= Your task =
Work through the entries below line by line and give the number of lines with the string "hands", nothing else.

[Dataset items]
━━━━━━━━━━━━━━━━━━━━

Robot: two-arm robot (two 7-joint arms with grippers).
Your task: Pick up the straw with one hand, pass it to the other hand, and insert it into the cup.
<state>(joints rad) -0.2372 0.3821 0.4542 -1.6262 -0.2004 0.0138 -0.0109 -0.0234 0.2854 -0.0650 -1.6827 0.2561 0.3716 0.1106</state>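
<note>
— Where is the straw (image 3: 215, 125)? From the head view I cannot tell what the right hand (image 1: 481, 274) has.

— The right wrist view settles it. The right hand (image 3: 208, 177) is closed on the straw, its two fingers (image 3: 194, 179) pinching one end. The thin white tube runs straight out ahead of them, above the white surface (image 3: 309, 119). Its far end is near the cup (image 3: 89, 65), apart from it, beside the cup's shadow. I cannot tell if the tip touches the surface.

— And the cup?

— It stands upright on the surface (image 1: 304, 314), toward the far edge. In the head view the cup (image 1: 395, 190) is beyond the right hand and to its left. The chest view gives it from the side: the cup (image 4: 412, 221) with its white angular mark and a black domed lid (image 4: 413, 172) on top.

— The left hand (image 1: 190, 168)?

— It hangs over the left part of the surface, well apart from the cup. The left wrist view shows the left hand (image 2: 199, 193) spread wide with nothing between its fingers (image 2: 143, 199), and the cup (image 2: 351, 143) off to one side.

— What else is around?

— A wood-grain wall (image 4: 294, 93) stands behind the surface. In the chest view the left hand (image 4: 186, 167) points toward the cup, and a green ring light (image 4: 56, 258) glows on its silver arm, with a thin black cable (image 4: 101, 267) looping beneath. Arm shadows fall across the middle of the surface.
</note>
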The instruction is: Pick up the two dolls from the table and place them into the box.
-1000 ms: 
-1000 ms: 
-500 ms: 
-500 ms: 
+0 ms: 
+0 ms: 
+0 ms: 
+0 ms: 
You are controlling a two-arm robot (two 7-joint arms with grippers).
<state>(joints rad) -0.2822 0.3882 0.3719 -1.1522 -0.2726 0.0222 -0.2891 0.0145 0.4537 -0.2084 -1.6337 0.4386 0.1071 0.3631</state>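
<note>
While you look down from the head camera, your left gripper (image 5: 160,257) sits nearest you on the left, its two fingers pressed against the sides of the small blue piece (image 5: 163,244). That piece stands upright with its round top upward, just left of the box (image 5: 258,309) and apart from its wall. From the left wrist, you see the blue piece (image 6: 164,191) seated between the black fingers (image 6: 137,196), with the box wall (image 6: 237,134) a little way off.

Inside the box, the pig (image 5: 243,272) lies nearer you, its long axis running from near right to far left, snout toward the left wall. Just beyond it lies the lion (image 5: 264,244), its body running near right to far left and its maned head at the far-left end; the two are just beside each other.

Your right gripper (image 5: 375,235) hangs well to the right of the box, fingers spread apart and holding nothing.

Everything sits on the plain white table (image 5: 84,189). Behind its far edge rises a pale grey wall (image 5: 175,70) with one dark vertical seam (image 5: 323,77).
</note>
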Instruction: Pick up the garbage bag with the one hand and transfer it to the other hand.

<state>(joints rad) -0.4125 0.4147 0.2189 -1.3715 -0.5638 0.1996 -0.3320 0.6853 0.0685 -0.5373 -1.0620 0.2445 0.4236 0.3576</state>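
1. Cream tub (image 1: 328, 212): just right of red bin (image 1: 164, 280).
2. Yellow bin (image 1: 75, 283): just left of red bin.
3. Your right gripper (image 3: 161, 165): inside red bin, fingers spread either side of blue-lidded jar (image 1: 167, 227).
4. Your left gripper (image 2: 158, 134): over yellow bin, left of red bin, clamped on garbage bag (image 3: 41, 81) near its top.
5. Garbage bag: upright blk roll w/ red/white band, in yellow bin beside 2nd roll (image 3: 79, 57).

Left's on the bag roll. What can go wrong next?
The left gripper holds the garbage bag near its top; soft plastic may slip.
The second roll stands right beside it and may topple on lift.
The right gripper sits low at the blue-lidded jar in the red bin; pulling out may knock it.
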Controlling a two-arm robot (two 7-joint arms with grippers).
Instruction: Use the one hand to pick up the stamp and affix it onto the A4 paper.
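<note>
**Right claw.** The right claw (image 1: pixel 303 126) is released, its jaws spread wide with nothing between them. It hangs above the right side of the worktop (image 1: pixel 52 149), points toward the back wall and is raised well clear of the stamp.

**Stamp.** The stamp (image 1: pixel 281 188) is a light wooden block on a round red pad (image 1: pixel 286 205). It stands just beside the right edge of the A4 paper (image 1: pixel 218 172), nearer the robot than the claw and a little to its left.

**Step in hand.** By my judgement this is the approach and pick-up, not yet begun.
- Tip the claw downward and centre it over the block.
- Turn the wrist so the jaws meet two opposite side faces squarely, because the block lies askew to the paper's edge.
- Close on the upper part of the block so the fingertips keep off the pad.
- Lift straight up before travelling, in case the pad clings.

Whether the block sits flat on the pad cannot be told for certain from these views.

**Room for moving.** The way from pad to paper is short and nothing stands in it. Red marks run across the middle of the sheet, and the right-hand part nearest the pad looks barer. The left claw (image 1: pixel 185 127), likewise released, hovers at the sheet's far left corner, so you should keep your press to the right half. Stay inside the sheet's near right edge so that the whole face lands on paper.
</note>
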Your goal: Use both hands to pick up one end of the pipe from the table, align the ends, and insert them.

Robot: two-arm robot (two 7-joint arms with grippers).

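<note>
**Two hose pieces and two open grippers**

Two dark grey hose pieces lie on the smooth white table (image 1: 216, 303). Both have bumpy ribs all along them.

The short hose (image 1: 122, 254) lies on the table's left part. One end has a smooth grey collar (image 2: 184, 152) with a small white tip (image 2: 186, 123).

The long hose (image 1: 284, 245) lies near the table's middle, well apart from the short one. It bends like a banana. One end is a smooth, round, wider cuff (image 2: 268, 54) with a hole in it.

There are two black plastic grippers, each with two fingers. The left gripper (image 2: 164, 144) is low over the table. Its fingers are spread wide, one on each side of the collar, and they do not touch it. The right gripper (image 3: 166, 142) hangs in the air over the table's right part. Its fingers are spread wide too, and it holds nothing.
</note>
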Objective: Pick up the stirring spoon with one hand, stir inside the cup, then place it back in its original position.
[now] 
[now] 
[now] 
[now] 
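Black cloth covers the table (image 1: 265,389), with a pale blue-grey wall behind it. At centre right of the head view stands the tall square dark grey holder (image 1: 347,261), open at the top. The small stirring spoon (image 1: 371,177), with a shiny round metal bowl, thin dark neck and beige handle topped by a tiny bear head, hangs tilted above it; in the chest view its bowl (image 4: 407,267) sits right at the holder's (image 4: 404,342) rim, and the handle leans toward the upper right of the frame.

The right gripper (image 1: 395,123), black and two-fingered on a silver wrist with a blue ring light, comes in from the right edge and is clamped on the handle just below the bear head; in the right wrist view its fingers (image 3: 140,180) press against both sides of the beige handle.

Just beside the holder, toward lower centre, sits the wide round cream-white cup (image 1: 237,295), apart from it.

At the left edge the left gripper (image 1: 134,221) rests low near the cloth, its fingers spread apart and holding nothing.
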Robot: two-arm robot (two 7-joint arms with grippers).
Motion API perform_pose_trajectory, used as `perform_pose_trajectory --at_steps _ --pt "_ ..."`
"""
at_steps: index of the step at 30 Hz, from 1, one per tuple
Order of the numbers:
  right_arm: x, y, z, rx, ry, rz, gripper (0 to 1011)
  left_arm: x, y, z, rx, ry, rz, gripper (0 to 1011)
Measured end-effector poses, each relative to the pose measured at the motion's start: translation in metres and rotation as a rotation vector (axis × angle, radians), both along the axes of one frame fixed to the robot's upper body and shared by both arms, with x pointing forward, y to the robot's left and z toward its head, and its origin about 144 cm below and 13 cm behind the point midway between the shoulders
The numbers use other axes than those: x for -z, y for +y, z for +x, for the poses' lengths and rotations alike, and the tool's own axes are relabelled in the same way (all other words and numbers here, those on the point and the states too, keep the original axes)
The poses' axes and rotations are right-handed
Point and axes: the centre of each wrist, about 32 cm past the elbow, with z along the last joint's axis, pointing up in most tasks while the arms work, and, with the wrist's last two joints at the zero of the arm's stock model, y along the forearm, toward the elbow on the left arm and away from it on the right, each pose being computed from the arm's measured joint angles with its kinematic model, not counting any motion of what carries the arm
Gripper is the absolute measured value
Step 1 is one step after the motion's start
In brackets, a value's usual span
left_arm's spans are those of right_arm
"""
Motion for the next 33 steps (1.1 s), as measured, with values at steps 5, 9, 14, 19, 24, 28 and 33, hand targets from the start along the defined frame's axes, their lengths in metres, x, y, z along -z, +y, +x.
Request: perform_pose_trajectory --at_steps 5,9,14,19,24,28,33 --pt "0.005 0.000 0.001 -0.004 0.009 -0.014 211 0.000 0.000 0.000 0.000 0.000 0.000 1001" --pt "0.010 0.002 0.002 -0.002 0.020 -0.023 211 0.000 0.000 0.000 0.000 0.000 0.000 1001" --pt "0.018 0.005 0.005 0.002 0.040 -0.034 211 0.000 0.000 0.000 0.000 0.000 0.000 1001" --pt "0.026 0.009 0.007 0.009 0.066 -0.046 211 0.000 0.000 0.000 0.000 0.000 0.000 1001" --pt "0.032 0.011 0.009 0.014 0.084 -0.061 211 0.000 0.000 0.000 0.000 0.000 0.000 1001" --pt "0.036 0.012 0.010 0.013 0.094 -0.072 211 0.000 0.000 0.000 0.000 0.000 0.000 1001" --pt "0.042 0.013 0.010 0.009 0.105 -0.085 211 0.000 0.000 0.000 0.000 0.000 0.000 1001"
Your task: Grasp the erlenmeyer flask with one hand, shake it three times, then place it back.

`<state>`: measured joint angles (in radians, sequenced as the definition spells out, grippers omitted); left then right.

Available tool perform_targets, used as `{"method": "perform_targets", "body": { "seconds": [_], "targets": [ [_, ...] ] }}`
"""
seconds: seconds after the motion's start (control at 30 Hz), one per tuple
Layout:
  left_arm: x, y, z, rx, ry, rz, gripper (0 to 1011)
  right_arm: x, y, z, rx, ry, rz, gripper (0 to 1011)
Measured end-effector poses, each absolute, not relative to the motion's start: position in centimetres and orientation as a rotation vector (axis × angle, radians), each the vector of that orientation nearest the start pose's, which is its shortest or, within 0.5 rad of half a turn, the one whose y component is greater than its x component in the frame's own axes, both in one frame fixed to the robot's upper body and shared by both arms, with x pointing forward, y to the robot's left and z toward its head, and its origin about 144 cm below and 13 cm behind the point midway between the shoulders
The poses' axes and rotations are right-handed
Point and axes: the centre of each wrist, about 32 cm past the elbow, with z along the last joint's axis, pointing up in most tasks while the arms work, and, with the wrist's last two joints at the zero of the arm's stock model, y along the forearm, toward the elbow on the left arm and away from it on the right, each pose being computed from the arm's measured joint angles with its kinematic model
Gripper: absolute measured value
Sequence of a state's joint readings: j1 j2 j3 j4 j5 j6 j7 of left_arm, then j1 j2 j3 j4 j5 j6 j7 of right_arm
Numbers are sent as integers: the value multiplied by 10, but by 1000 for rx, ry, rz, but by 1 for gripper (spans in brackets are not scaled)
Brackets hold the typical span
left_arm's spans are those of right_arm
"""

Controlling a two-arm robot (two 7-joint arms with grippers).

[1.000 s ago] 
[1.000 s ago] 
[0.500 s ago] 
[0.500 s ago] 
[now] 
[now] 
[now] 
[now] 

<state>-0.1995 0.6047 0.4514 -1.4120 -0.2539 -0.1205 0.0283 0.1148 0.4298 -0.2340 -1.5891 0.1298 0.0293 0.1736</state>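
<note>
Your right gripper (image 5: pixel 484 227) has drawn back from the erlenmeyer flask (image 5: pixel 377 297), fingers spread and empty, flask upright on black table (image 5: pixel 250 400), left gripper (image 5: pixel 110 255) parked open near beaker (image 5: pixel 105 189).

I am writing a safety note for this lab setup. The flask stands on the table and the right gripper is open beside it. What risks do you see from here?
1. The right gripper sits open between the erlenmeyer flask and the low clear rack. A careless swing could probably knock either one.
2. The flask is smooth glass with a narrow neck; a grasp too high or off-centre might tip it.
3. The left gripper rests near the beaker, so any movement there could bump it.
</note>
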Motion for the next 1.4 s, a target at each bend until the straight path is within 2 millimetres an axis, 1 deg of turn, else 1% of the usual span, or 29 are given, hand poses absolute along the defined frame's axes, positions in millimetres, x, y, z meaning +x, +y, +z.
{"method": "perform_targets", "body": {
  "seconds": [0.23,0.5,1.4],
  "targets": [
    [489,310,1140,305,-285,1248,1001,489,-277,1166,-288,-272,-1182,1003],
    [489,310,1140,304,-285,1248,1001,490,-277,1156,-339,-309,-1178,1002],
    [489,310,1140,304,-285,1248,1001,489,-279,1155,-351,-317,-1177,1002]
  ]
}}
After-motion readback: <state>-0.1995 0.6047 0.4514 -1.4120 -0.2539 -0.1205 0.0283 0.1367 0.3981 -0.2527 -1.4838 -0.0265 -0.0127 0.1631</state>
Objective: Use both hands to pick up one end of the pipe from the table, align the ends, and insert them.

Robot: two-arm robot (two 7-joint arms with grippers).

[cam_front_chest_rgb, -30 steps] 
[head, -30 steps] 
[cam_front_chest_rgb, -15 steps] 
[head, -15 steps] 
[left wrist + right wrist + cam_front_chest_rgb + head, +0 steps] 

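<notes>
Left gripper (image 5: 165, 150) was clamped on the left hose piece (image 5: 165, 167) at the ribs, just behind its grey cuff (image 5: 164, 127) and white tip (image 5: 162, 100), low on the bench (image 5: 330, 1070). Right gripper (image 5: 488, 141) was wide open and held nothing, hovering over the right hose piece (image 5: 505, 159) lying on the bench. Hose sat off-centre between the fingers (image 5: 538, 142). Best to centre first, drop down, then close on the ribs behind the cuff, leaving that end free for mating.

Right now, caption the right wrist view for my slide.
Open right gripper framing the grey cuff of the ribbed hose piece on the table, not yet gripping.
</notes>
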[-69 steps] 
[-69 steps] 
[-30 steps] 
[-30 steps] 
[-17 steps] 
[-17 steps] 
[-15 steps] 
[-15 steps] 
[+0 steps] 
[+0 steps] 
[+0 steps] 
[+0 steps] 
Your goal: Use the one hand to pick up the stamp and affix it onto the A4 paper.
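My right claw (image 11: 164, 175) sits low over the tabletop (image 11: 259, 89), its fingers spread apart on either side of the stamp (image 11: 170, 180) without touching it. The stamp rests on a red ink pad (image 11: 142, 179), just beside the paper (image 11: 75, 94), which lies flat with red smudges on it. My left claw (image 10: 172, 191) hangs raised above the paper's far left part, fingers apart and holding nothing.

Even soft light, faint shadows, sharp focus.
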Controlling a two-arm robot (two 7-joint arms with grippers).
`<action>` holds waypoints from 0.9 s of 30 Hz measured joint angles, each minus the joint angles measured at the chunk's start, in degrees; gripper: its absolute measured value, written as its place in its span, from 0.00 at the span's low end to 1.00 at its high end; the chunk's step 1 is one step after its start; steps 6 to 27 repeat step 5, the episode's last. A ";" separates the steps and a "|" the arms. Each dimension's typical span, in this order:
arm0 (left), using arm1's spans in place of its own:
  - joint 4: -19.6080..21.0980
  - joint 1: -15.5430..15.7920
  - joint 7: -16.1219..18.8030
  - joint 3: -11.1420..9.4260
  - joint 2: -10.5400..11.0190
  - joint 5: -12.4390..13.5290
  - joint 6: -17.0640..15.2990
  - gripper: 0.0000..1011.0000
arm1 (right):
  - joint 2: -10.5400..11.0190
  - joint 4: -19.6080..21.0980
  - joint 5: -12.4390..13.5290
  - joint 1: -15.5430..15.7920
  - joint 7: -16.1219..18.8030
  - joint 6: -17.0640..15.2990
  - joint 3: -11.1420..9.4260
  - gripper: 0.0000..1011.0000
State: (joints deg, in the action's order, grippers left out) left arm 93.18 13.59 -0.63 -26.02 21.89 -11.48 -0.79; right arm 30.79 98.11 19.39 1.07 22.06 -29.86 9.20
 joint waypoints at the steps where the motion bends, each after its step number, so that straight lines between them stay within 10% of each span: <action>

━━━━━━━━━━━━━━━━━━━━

= Your solution =
2